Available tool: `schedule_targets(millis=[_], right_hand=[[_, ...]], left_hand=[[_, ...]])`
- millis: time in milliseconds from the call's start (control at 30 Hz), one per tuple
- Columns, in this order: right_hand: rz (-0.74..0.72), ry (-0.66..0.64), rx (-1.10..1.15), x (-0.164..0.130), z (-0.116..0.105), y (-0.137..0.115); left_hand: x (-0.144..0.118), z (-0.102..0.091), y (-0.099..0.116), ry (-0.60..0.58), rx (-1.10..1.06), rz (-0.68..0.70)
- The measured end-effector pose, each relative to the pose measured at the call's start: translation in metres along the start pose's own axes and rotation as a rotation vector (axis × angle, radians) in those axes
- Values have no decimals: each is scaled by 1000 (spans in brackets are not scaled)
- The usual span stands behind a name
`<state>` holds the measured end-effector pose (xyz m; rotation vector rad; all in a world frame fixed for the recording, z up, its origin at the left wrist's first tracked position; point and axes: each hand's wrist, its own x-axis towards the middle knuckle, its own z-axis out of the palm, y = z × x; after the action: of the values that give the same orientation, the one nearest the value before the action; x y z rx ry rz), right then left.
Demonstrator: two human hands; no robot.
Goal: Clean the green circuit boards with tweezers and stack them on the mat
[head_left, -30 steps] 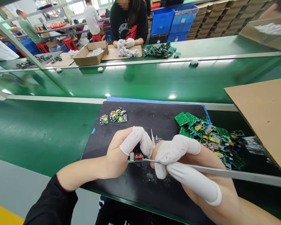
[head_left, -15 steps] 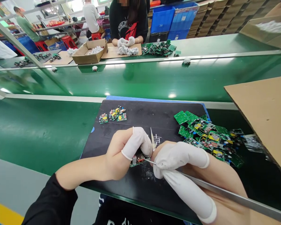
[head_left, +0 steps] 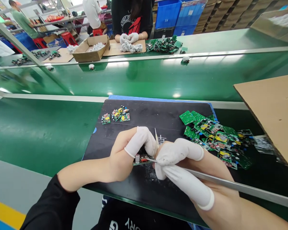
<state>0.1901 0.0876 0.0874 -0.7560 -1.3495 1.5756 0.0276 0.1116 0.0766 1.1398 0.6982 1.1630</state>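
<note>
My left hand (head_left: 132, 150), with white finger covers, is closed on a small circuit board (head_left: 140, 159), pinching it above the black mat (head_left: 124, 188). A grey cylinder and a reddish part show on the board; my fingers hide the rest. My right hand (head_left: 180, 163), also in white finger covers, grips a long, slim metal tool (head_left: 230, 184). Its thin tip reaches the board's right side, and its shaft runs across my wrist toward the lower right. Between the hands a pale pointed piece (head_left: 156, 136) sticks up; what it belongs to is hidden.
Several small boards (head_left: 120, 113) lie at the mat's upper left. A heap of circuit boards (head_left: 216, 137) is on the right, beside a cardboard sheet (head_left: 271, 102). Across the green conveyor (head_left: 144, 80), a co-worker (head_left: 132, 22) in white finger covers sits near a cardboard box (head_left: 91, 49).
My hands keep their grips at the board, and the right hand has shifted slightly up and left. White-topped pieces on the conveyor have moved left. The co-worker's hands have moved slightly apart.
</note>
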Motion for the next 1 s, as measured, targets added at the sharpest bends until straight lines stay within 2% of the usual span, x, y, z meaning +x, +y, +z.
schedule_targets(millis=[267,400,500,567,733,800,900,1000], right_hand=[[-21,17,143,7,1,6],[-36,-18,73,3,0,4],[-101,-18,-50,-2,-1,4],[-161,-12,-149,-3,-4,4],[-289,-6,-351,1,-7,5],[-365,30,-410,3,-7,6],[-475,89,-442,3,-10,10],[-560,103,-458,-1,-15,13]], left_hand=[[0,0,-2,-9,-54,30],[1,0,0,-21,-3,20],[1,-2,3,-35,103,18],[2,-5,3,-52,232,103],[1,-12,0,-57,574,441],[3,-15,-2,-54,682,502],[16,-28,-5,42,790,461],[44,-54,-5,257,975,312]])
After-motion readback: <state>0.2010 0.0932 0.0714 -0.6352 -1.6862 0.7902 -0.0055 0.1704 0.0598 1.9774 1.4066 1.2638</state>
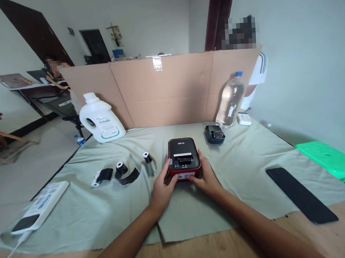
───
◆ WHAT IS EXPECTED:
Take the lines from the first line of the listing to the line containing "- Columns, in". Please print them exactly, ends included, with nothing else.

◆ TASK RESULT:
Available tool: `schedule_targets(millis=[_], right_hand=[[_, ...]], left_hand=[[_, ...]])`
- millis: time in milliseconds from the call's start (control at 30 Hz), one per tuple
- Columns, in this order: right_hand: rz (-0.74..0.72), ry (-0.66..0.64), rx (-1.10..1.15), x (-0.164..0.130), z (-0.116..0.105), y (-0.137..0.115); left_hand: x (-0.144..0.118), z (-0.102..0.091), y (-0.099..0.116), ry (-0.60..0.58), rx (-1.10..1.06), rz (-0.68..0.70)

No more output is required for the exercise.